BEST FILM: RUST AND BONE, directed by Jacques Audiard Presented in partnership with American Express and celebrating the most original, intelligent and distinctive filmmaking in the Festival, the winner of the Best Film award, was announced by Sir David Hare, President of the Official Competition jury. This is just the fourth year of the standalone awards but a second win for Jacques Audiard who won in 2009 for A Prophet. David Hare said: “Jacques Audiard has a unique handwriting, made up of music, montage, writing, photography, sound, visual design and acting. He is one of only a very small handful of film-makers in the world who has mastered, and can integrate, every element of the process to one purpose: making, in RUST AND BONE, a film full of heart, violence and love.” The jury also admired, and commended, AFTER LUCIA, in particular for its terrifying portrayal of school bullying; and the highly original NO, a study of how controversial advertising techniques contributed to the end of General Pinochet.”
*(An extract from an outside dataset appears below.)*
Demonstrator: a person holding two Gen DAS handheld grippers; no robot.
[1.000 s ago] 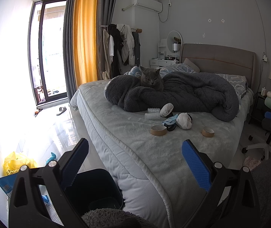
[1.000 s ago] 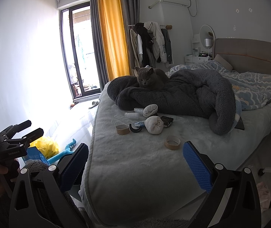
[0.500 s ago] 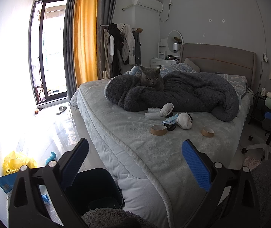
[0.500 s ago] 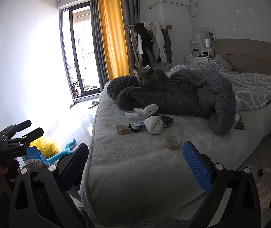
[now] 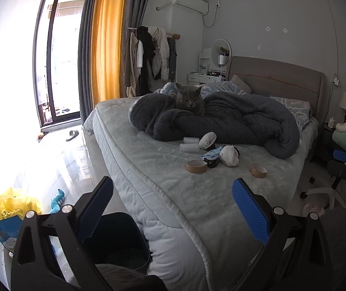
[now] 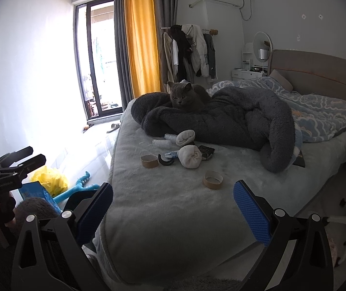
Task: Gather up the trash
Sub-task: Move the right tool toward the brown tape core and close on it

BEST BRITISH NEWCOMER: Sally El Hosaini – director/screenwriter MY BROTHER THE DEVIL This award is presented in partnership with Swarovski and honours new and emerging film talent, recognising the achievements of a new writer, producer, director, actor or actress. The award for Best British Newcomer, presented by Olivia Colman and Tom Hiddleston, went to Sally EI Hosaini, director/screenwriter for her vibrant and original debut feature MY BROTHER THE DEVIL. Jury president David Heyman said “Sally El Hosaini’s writing and direction displayed a remarkable maturity. The film transcended its genre with lyricism and tenderness and possessed a wonderful emotional truth”.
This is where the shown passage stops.